I agree. The Hopper is better than the HR / Genie series from DTV. But given HD-Lite from Dish, not to mention better quality on the technical transmission side (Dish Streams are full of errors), DirecTV has a better VIEWING experience.

And yes, very sad TiVo did not keep up their lead. I had the old DirecTV HR10-250 10+ years ago, with Tivo.

I was shocked last Quarter when activating my TiVos to find that they had really not improved the core DVR much since then - while Dish and DirecTV have gone full speed ahead.


----------



## agredon (Jul 26, 2011)

Right now, I have 8 TiVo Tuners (plus 7 WMC Tuners which I use to duplicate record the shows I want to archive to get them in WTV format). I almost never use all of the tuners. Now, having 8-12 tuners on a central device would be nice so that I don't have to manually divide up my One Passes between multiple DVRs. Something I could mount on my server rack and stream to Minis in each room would be perfect, but not if it costs $5,000 (TiVo Mega).


----------



## randian (Jan 15, 2014)

SomeRandomIdiot said:


> Comcast IS LICENSING X1 to other MSOs. That was their plan all along.


They must be doing it super cheap then, because the X1 is terrible compared to a TiVo.


----------



## TonyD79 (Jan 4, 2002)

randian said:


> They must be doing it super cheap then, because the X1 is terrible compared to a TiVo.


X1 is terrible period. It is a cloud Dvr without the benefit of the cloud. All activity happens both locally and in the cloud (including trick play) and the whole system bogs down or can even halt.


----------



## randian (Jan 15, 2014)

TonyD79 said:


> X1 is terrible period. It is a cloud Dvr without the benefit of the cloud. All activity happens both locally and in the cloud (including trick play) and the whole system bogs down or can even halt.
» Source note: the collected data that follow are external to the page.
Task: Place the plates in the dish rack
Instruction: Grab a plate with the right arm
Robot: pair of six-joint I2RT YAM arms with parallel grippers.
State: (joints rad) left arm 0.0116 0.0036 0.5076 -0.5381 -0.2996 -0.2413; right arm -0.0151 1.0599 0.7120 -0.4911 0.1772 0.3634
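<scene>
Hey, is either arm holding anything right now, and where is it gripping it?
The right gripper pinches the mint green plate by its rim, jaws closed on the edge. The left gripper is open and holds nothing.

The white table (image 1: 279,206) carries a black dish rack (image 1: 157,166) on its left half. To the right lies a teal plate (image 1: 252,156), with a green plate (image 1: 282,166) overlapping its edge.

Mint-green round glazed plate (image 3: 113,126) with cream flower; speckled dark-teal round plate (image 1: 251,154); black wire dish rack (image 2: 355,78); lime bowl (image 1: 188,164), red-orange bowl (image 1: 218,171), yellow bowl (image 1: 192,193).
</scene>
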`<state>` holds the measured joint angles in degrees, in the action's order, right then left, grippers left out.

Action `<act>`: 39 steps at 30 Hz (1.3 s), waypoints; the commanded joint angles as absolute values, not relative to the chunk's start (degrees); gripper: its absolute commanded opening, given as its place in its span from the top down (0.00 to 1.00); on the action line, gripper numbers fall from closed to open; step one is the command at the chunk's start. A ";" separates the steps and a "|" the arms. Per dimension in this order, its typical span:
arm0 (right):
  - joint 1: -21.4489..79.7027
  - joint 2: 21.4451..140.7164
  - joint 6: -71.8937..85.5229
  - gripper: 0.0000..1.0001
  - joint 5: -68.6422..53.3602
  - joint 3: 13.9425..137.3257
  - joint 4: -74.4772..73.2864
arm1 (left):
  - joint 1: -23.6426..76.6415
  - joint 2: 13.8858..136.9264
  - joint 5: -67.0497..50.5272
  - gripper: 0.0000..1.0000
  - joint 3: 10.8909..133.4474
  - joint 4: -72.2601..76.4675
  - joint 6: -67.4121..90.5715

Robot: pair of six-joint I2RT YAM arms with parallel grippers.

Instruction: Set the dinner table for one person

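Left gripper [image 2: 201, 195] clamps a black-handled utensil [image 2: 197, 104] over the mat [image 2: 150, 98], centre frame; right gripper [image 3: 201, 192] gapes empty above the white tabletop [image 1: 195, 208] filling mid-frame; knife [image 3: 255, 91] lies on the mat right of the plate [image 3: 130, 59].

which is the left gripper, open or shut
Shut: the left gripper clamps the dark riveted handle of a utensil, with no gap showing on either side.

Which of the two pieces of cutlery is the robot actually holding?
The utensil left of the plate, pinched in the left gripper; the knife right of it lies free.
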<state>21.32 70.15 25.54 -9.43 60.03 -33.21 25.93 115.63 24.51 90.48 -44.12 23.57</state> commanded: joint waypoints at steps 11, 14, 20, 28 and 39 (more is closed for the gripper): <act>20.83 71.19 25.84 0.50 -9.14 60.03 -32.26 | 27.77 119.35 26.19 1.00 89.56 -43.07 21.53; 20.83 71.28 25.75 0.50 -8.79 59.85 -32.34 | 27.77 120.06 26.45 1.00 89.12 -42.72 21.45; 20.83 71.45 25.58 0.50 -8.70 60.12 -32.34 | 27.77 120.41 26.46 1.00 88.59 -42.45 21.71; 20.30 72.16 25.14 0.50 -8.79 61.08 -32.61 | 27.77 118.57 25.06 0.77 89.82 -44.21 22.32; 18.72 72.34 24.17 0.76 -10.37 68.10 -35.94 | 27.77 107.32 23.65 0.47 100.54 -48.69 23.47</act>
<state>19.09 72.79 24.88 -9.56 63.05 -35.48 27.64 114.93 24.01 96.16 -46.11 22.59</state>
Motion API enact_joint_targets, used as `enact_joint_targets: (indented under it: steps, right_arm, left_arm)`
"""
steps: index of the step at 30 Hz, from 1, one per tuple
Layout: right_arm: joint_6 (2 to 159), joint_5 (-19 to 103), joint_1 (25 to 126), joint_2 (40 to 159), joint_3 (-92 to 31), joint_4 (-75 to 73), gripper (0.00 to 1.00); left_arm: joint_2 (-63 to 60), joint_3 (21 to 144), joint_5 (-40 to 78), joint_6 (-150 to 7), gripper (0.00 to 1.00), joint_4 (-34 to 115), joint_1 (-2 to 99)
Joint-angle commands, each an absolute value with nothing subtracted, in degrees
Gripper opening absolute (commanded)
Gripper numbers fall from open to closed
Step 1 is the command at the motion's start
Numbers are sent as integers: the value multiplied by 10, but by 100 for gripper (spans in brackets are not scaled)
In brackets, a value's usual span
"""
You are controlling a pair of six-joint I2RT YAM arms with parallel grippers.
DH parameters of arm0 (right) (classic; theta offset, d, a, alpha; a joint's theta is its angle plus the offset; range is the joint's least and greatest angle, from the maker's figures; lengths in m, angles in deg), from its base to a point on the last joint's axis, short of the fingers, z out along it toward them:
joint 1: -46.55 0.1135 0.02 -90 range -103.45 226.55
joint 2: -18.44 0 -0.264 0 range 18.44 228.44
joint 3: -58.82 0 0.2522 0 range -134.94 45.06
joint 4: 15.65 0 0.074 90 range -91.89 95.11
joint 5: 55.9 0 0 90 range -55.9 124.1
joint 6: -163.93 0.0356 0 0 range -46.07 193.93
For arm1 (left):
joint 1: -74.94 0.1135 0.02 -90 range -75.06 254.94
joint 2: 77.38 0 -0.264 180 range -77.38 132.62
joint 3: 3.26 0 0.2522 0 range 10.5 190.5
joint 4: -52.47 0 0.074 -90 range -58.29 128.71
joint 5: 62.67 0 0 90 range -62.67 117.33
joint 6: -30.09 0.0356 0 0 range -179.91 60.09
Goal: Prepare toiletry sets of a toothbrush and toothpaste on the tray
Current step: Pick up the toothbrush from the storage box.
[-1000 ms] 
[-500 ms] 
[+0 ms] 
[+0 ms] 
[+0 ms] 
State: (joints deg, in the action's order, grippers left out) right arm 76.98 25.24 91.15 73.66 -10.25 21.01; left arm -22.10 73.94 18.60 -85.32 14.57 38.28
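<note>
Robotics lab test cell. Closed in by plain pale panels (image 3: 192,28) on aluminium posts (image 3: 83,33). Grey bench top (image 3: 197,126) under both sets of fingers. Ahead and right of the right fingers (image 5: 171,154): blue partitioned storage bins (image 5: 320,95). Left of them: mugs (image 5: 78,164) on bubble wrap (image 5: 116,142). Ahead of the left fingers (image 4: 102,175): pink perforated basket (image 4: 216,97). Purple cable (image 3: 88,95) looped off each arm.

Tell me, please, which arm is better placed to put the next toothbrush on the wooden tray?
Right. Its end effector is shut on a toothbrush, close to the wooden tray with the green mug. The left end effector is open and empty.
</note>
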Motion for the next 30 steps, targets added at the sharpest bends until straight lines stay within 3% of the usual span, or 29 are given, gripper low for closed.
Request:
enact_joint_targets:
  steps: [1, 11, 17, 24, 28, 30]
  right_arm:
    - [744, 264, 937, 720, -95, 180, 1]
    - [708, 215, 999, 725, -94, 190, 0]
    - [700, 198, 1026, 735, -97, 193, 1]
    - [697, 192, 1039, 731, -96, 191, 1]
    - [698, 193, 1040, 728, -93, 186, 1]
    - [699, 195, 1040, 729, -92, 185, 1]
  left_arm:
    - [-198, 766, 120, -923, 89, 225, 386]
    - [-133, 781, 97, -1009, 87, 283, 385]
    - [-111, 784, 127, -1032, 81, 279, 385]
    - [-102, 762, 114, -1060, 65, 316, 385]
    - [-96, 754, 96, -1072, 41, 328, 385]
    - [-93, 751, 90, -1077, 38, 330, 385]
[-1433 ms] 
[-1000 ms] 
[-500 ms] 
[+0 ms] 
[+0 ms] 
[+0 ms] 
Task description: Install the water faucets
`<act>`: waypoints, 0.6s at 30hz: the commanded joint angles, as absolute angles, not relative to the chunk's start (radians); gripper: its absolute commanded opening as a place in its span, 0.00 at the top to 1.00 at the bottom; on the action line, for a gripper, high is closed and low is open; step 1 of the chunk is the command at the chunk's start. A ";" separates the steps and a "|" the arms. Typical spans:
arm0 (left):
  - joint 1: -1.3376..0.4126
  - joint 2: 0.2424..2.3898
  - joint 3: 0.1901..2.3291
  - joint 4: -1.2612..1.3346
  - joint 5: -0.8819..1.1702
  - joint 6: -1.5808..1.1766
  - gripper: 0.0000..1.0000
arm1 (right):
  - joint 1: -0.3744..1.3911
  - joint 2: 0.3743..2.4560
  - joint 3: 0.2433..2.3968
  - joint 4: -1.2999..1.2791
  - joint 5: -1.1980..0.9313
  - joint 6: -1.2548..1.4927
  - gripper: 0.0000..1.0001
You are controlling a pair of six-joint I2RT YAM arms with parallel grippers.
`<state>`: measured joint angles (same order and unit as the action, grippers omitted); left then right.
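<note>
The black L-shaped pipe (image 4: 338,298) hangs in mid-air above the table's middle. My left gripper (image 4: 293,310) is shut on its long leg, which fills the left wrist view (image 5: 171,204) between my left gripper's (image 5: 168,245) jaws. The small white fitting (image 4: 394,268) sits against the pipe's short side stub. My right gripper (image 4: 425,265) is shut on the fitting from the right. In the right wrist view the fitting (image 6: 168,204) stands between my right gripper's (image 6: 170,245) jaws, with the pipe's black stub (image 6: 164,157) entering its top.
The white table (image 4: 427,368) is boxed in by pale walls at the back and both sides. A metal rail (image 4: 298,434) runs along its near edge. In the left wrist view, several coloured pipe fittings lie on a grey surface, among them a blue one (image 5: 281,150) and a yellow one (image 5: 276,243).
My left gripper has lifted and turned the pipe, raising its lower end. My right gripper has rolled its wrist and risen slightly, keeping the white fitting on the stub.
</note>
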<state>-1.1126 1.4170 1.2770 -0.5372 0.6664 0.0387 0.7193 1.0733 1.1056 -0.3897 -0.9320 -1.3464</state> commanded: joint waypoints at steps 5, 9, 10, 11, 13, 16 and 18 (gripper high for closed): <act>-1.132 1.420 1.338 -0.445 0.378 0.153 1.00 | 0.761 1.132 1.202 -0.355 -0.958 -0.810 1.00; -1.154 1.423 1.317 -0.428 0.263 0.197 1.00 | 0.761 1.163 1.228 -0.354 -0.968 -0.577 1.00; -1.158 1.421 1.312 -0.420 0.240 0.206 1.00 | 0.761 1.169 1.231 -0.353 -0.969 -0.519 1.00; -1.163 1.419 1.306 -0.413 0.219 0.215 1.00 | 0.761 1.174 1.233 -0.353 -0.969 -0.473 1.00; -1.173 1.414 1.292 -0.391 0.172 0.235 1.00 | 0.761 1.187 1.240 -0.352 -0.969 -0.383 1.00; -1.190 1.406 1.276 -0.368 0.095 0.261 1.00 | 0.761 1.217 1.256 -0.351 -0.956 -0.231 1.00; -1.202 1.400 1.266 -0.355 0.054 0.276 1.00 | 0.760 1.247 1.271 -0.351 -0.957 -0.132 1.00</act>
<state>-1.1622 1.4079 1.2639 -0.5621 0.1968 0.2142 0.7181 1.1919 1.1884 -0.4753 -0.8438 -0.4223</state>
Yes, I've seen that happen with a friend's X1. It looks pretty though which hooks a lot of people who don't take the time to actually use it before bringing it home and find out how hard it is to use. Plus a lot of Comcast's bundles include an X1 so if you get a TiVo you're paying double for DVR service.


----------



## TonyD79 (Jan 4, 2002)

randian said:


> Yes, I've seen that happen with a friend's X1. It looks pretty though which hooks a lot of people who don't take the time to actually use it before bringing it home and find out how hard it is to use. Plus a lot of Comcast's bundles include an X1 so if you get a TiVo you're paying double for DVR service.


It happened at my brothers house last year. Couldn't even watch live tv without breakdowns and glitches because the box wanted to talk to the mothership even when we didn't do anything. (He was having connectivity problems.) Don't even try to change the channel when the system is not communicating.


----------



## ajwees41 (May 7, 2006)

Dan203 said:


> Probably not. Cisco makes an 8 tuner CableCARD, but I don't think Motorola does. And cable companies are only required by law to enable as many tuners on retail cards as their own flagship DVRs. So unless we see a cable DVR with 8 tuners it's unlikely we'll see CaleCARDs with 8 tuner support.
> 
> As for OTA... probably not there either. The reason the Roamio Basic and Bolt are limited to 4 tuners is because chips don't exist to tune more the 4 ATSC channels at a time. So they'd have to use two chips, and all the associated hardware, to make an 8 tuner OTA only DVR. I doubt there is much demand for that, especially at the price point they'd need to charge.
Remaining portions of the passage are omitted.